Given information:
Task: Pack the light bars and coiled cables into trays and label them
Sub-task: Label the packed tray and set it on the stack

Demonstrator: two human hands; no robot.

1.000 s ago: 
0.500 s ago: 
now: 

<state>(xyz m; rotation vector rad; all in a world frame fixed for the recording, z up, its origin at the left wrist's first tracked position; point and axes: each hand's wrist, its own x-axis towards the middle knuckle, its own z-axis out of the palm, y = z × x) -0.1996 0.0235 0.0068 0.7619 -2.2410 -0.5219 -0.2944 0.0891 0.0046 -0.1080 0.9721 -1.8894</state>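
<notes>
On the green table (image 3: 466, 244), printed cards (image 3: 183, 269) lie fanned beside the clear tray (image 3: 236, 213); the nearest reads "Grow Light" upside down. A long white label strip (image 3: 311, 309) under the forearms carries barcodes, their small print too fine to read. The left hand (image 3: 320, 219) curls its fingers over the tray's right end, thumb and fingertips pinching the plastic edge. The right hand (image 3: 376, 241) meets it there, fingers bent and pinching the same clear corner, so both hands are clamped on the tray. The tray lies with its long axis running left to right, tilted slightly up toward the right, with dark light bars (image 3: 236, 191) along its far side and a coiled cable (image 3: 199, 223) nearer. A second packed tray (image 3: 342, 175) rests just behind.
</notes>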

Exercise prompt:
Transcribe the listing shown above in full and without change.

Exercise result:
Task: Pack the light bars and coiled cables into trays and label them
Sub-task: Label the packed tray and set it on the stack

Demonstrator: two human hands; no robot.

1.000 s ago: 
0.500 s ago: 
now: 

<state>(xyz m; rotation vector rad; all in a world frame fixed for the recording, z up, its origin at the left wrist's first tracked position; point and axes: each hand's wrist, its own x-axis towards the middle knuckle, its own z-axis out of the palm, y = z × x) -0.1996 0.0235 0.0068 0.7619 -2.2410 -0.5219 -0.2944 0.0891 0.0046 -0.1080 0.9721 -1.8894</state>
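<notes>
On the green table (image 3: 466, 244), printed cards (image 3: 183, 269) lie fanned beside the clear tray (image 3: 236, 213); the nearest reads "Grow Light" upside down. A long white label strip (image 3: 311, 309) under the forearms carries barcodes, their small print too fine to read. The left hand (image 3: 320, 219) curls its fingers over the tray's right end, thumb and fingertips pinching the plastic edge. The right hand (image 3: 376, 241) meets it there, fingers bent and pinching the same clear corner, so both hands are clamped on the tray. The tray lies with its long axis running left to right, tilted slightly up toward the right, with dark light bars (image 3: 236, 191) along its far side and a coiled cable (image 3: 199, 223) nearer. A second packed tray (image 3: 342, 175) rests just behind.
</notes>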

The exercise has been answered in full.